╭──

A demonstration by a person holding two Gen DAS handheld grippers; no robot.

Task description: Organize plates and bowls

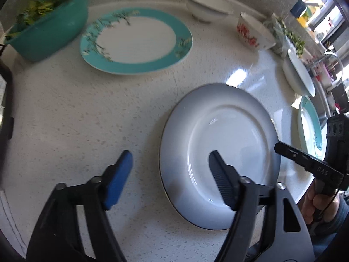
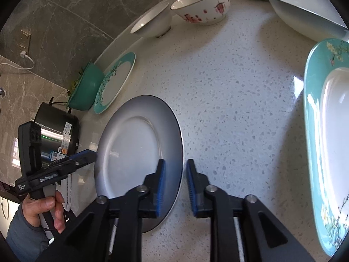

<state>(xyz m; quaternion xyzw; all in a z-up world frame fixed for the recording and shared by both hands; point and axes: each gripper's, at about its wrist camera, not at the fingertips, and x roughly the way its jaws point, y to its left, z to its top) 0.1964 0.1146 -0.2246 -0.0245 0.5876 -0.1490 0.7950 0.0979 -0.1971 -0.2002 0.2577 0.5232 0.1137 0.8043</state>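
Observation:
A grey-rimmed white plate [image 1: 220,155] lies flat on the speckled counter [image 1: 87,113]; it also shows in the right wrist view [image 2: 139,152]. My left gripper [image 1: 170,168] is open, straddling the plate's left edge, one finger over the plate. My right gripper [image 2: 175,181] is open a little, straddling the plate's right rim; I cannot tell whether it touches. A teal-rimmed plate [image 1: 135,41] lies further back. Another teal-rimmed plate [image 2: 327,142] lies at the right. A white bowl [image 1: 207,4] and a red-flowered bowl [image 1: 253,32] stand at the back.
A teal bowl of greens [image 1: 45,26] stands at the back left. A large white dish [image 2: 305,8] sits at the far right. A dark steel cooker [image 2: 56,131] stands beyond the counter's left end. A wall runs behind the counter.

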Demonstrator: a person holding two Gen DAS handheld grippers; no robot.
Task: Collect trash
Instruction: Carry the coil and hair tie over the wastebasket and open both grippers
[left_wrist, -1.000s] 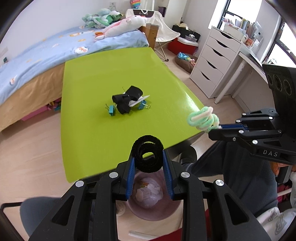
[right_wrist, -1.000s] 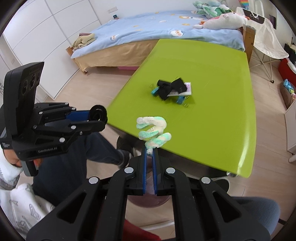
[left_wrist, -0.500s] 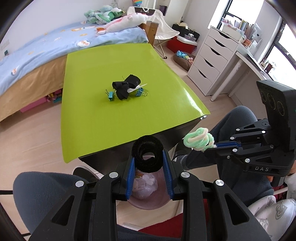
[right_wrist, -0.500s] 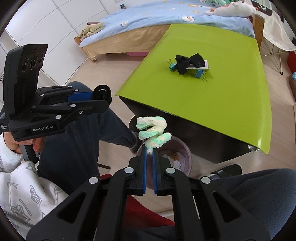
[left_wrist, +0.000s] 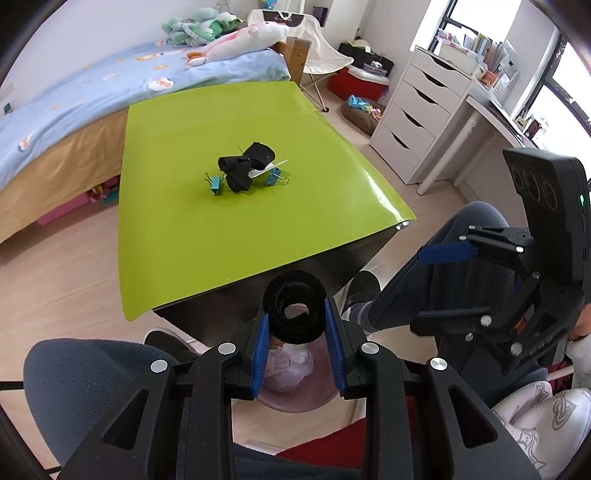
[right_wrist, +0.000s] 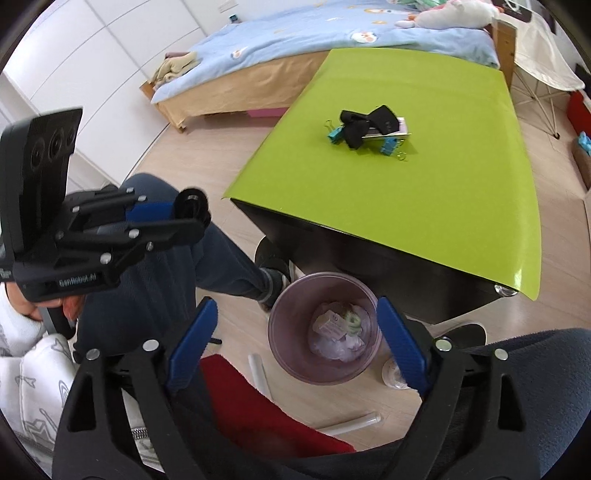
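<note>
green-white coil (right_wrist: 352, 320) now in bin (right_wrist: 280, 354), right claw (right_wrist: 293, 328) opening

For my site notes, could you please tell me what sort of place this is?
Most likely a bedroom at home: a bed with plush toys, a white drawer unit beside a desk, and a small green table.

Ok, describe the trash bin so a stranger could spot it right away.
Find the lime-green table. On the floor below its near edge stands the bin: a round, translucent purple tub with crumpled white paper inside, the only open container there.
</note>
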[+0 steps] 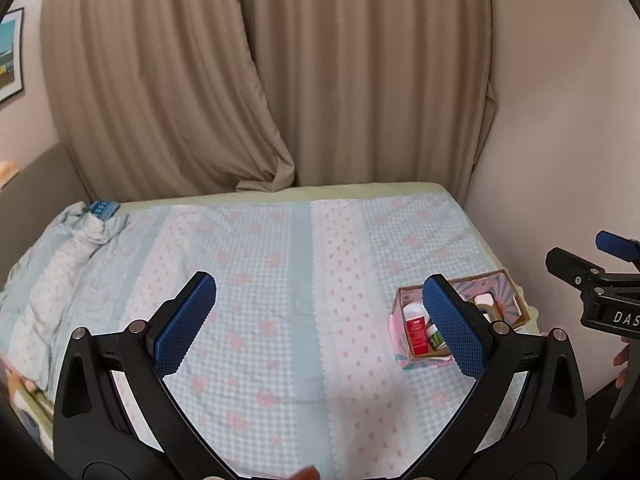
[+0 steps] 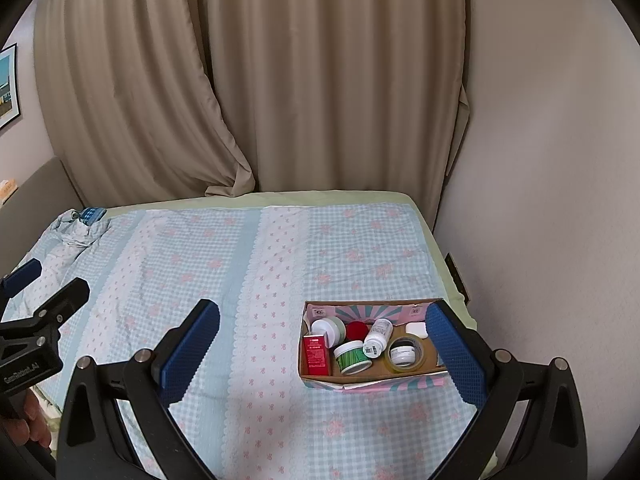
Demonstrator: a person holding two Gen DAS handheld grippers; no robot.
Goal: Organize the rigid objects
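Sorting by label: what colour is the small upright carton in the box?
Red, with a white label patch; the carton shows best in the right wrist view.

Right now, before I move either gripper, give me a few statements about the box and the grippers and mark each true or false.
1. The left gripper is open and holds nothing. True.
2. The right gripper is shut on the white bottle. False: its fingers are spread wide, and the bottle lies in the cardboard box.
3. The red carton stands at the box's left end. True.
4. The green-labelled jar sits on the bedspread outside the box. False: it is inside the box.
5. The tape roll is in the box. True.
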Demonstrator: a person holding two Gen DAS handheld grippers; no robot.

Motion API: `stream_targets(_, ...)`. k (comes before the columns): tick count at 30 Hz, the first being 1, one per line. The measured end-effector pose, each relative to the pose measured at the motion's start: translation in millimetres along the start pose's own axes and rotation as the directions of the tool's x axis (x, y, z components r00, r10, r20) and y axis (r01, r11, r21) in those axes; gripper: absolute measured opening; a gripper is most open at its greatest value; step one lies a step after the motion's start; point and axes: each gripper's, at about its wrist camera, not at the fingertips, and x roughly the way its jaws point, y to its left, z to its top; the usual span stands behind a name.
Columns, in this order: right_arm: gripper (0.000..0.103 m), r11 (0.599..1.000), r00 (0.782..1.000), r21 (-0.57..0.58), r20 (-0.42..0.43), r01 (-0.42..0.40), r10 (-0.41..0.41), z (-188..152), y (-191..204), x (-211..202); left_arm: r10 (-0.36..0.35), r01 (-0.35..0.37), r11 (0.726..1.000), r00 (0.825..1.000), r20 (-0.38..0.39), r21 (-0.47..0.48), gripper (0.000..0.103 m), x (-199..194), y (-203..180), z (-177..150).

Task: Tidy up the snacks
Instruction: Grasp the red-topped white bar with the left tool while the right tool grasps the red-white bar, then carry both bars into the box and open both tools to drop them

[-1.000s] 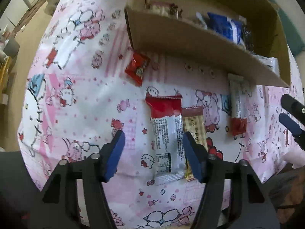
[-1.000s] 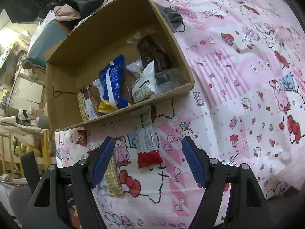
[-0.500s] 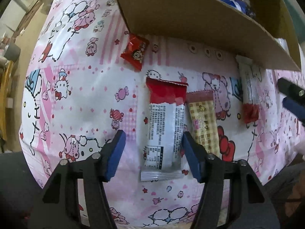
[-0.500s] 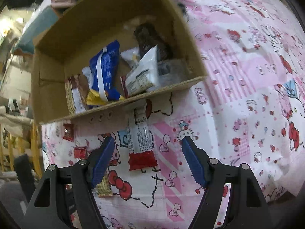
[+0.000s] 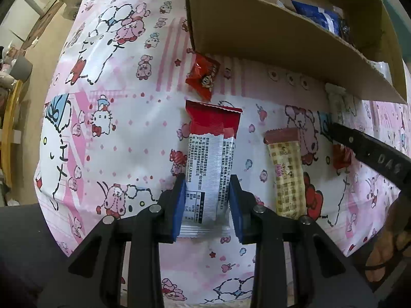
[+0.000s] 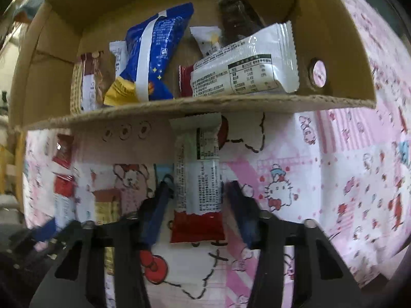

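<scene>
My left gripper point(image 5: 207, 206) has closed on the lower end of a red-and-white snack bar point(image 5: 210, 164) that lies on the pink cartoon tablecloth point(image 5: 123, 128). My right gripper point(image 6: 197, 213) straddles a white snack bar with a red end point(image 6: 197, 179); its blue pads stand close to the bar's sides with small gaps. The top of that bar lies under the front wall of the cardboard box point(image 6: 179, 106). The box also shows in the left wrist view point(image 5: 282, 41). It holds a blue bag point(image 6: 156, 51), a white packet point(image 6: 246, 64) and other snacks.
A small red candy packet point(image 5: 203, 75) lies near the box's front corner. A checked beige bar point(image 5: 286, 177) lies right of the held bar. The right gripper's black finger point(image 5: 370, 154) crosses the left wrist view at right. The floor shows past the cloth's left edge.
Both grippers moved forward and down over their bars and narrowed. The left one closed onto the red-and-white bar; the right one closed in around the white bar.
</scene>
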Motion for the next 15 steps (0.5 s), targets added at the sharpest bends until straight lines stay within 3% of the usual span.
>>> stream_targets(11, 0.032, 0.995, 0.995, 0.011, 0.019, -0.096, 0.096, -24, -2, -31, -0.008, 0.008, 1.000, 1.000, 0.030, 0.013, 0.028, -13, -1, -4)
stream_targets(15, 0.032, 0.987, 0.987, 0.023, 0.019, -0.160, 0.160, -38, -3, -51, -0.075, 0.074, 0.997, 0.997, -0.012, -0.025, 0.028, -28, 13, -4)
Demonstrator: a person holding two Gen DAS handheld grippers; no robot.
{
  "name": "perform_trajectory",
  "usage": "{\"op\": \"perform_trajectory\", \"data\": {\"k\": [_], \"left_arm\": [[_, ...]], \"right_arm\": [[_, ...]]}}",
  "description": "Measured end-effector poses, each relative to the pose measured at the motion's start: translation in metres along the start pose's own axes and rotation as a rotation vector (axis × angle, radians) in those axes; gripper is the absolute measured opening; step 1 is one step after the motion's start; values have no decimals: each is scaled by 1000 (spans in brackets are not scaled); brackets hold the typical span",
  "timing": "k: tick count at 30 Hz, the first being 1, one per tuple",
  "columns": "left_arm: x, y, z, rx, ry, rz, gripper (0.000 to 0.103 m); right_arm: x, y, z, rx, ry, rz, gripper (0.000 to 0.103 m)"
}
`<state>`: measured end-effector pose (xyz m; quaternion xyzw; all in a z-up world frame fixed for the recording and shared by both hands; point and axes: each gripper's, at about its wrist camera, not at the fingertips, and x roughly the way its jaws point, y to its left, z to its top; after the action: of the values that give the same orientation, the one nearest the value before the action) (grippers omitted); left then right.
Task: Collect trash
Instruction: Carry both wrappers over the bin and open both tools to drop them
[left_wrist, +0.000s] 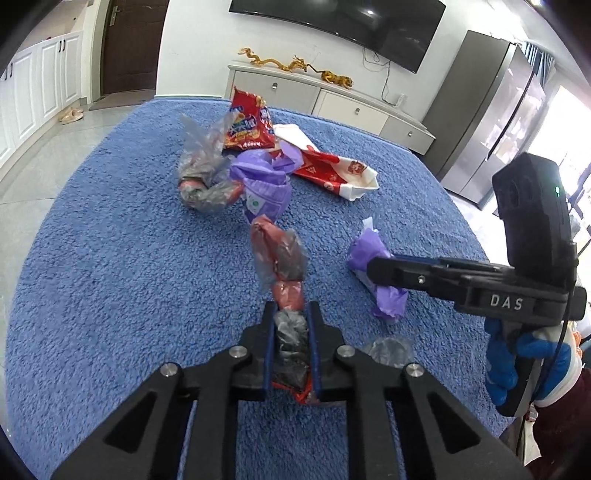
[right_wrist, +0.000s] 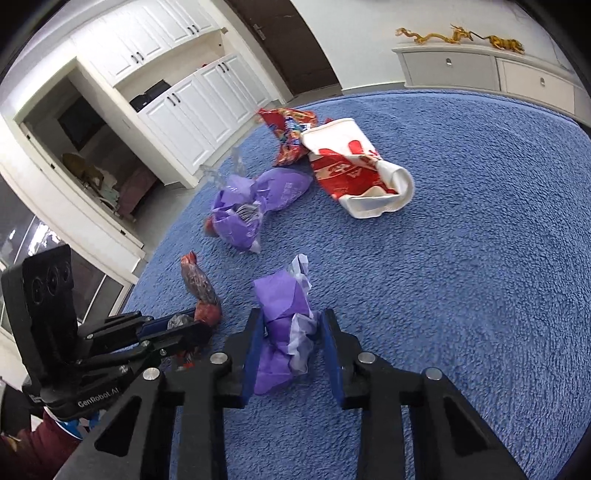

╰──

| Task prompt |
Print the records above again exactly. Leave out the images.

| Task result |
A demonstration by a person holding two Gen DAS handheld grippers; no robot.

Task description: Organize plates and bowls


<state>(xyz m; quaternion xyzw; all in a z-up world frame fixed for the recording and shared by both hands; point and axes: each gripper's, at about its wrist camera, not at the fingertips, and x roughly the way its jaws point, y to its left, z to its top) 0.1964 0.1146 -0.2246 -0.0245 0.5876 -0.1490 0.7950 0.0979 -0.1971 -0.2002 0.2577 0.5232 0.1137 0.8043</state>
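Observation:
A grey-rimmed white plate [image 1: 220,155] lies flat on the speckled counter [image 1: 87,113]; it also shows in the right wrist view [image 2: 139,152]. My left gripper [image 1: 170,168] is open, straddling the plate's left edge, one finger over the plate. My right gripper [image 2: 175,181] is open a little, straddling the plate's right rim; I cannot tell whether it touches. A teal-rimmed plate [image 1: 135,41] lies further back. Another teal-rimmed plate [image 2: 327,142] lies at the right. A white bowl [image 1: 207,4] and a red-flowered bowl [image 1: 253,32] stand at the back.
A teal bowl of greens [image 1: 45,26] stands at the back left. A large white dish [image 2: 305,8] sits at the far right. A dark steel cooker [image 2: 56,131] stands beyond the counter's left end. A wall runs behind the counter.
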
Demonstrator: a person holding two Gen DAS handheld grippers; no robot.
Task: Collect trash
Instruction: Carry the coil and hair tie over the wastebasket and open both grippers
[left_wrist, -1.000s] 
[right_wrist, -1.000s] 
[left_wrist, -0.500s] 
[right_wrist, -0.500s] 
[left_wrist, +0.000s] 
[right_wrist, +0.000s] 
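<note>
green-white coil (right_wrist: 352, 320) now in bin (right_wrist: 280, 354), right claw (right_wrist: 293, 328) opening

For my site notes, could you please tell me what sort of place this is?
Most likely a bedroom at home: a bed with plush toys, a white drawer unit beside a desk, and a small green table.

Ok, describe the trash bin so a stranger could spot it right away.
Find the lime-green table. On the floor below its near edge stands the bin: a round, translucent purple tub with crumpled white paper inside, the only open container there.
</note>
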[+0 steps] 
[+0 steps] 
Demonstrator: a person holding two Gen DAS handheld grippers; no robot.
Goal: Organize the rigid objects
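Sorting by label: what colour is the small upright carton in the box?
Red, with a white label patch; the carton shows best in the right wrist view.

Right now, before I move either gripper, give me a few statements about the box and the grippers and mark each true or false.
1. The left gripper is open and holds nothing. True.
2. The right gripper is shut on the white bottle. False: its fingers are spread wide, and the bottle lies in the cardboard box.
3. The red carton stands at the box's left end. True.
4. The green-labelled jar sits on the bedspread outside the box. False: it is inside the box.
5. The tape roll is in the box. True.
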Demonstrator: a person holding two Gen DAS handheld grippers; no robot.

Motion API: `stream_targets(_, ...)`. k (comes before the columns): tick count at 30 Hz, the first being 1, one per line. The measured end-effector pose, each relative to the pose measured at the motion's start: translation in millimetres along the start pose's own axes and rotation as the directions of the tool's x axis (x, y, z components r00, r10, r20) and y axis (r01, r11, r21) in those axes; gripper: absolute measured opening; a gripper is most open at its greatest value; step one lies a step after the motion's start; point and axes: each gripper's, at about its wrist camera, not at the fingertips, and x roughly the way its jaws point, y to its left, z to its top; the usual span stands behind a name.
Columns, in this order: right_arm: gripper (0.000..0.103 m), r11 (0.599..1.000), r00 (0.782..1.000), r21 (-0.57..0.58), r20 (-0.42..0.43), r01 (-0.42..0.40), r10 (-0.41..0.41), z (-188..152), y (-191..204), x (-211..202); left_arm: r10 (-0.36..0.35), r01 (-0.35..0.37), r11 (0.726..1.000), r00 (0.825..1.000), r20 (-0.38..0.39), r21 (-0.47..0.48), gripper (0.000..0.103 m), x (-199..194), y (-203..180), z (-177..150).

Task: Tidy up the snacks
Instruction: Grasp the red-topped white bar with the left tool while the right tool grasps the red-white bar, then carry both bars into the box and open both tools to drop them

[-1.000s] 
[-1.000s] 
[-0.500s] 
[-0.500s] 
[+0.000s] 
[+0.000s] 

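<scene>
My left gripper point(image 5: 207, 206) has closed on the lower end of a red-and-white snack bar point(image 5: 210, 164) that lies on the pink cartoon tablecloth point(image 5: 123, 128). My right gripper point(image 6: 197, 213) straddles a white snack bar with a red end point(image 6: 197, 179); its blue pads stand close to the bar's sides with small gaps. The top of that bar lies under the front wall of the cardboard box point(image 6: 179, 106). The box also shows in the left wrist view point(image 5: 282, 41). It holds a blue bag point(image 6: 156, 51), a white packet point(image 6: 246, 64) and other snacks.
A small red candy packet point(image 5: 203, 75) lies near the box's front corner. A checked beige bar point(image 5: 286, 177) lies right of the held bar. The right gripper's black finger point(image 5: 370, 154) crosses the left wrist view at right. The floor shows past the cloth's left edge.
Both grippers moved forward and down over their bars and narrowed. The left one closed onto the red-and-white bar; the right one closed in around the white bar.
</scene>
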Motion for the next 15 steps (0.5 s), targets added at the sharpest bends until straight lines stay within 3% of the usual span.
>>> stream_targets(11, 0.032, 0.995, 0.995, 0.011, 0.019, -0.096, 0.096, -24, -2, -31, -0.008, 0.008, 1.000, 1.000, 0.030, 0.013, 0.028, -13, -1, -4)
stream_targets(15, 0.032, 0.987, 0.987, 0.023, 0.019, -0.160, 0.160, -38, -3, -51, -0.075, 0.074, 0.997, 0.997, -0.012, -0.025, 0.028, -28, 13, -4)
Demonstrator: a person holding two Gen DAS handheld grippers; no robot.
{
  "name": "perform_trajectory",
  "usage": "{\"op\": \"perform_trajectory\", \"data\": {\"k\": [_], \"left_arm\": [[_, ...]], \"right_arm\": [[_, ...]]}}",
  "description": "Measured end-effector poses, each relative to the pose measured at the motion's start: translation in metres along the start pose's own axes and rotation as a rotation vector (axis × angle, radians) in those axes; gripper is the absolute measured opening; step 1 is one step after the motion's start; values have no decimals: each is scaled by 1000 (spans in brackets are not scaled); brackets hold the typical span",
  "timing": "k: tick count at 30 Hz, the first being 1, one per tuple",
  "columns": "left_arm: x, y, z, rx, ry, rz, gripper (0.000 to 0.103 m); right_arm: x, y, z, rx, ry, rz, gripper (0.000 to 0.103 m)"
}
`<state>`: measured end-effector pose (xyz m; quaternion xyzw; all in a z-up world frame fixed for the recording and shared by both hands; point and axes: each gripper's, at about its wrist camera, not at the fingertips, and x roughly the way its jaws point, y to its left, z to its top; after the action: of the values that give the same orientation, the one nearest the value before the action) (grippers omitted); left then right.
Task: Collect trash
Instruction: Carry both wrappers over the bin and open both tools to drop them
[left_wrist, +0.000s] 
[right_wrist, +0.000s] 

The output contains the complete answer to the exercise.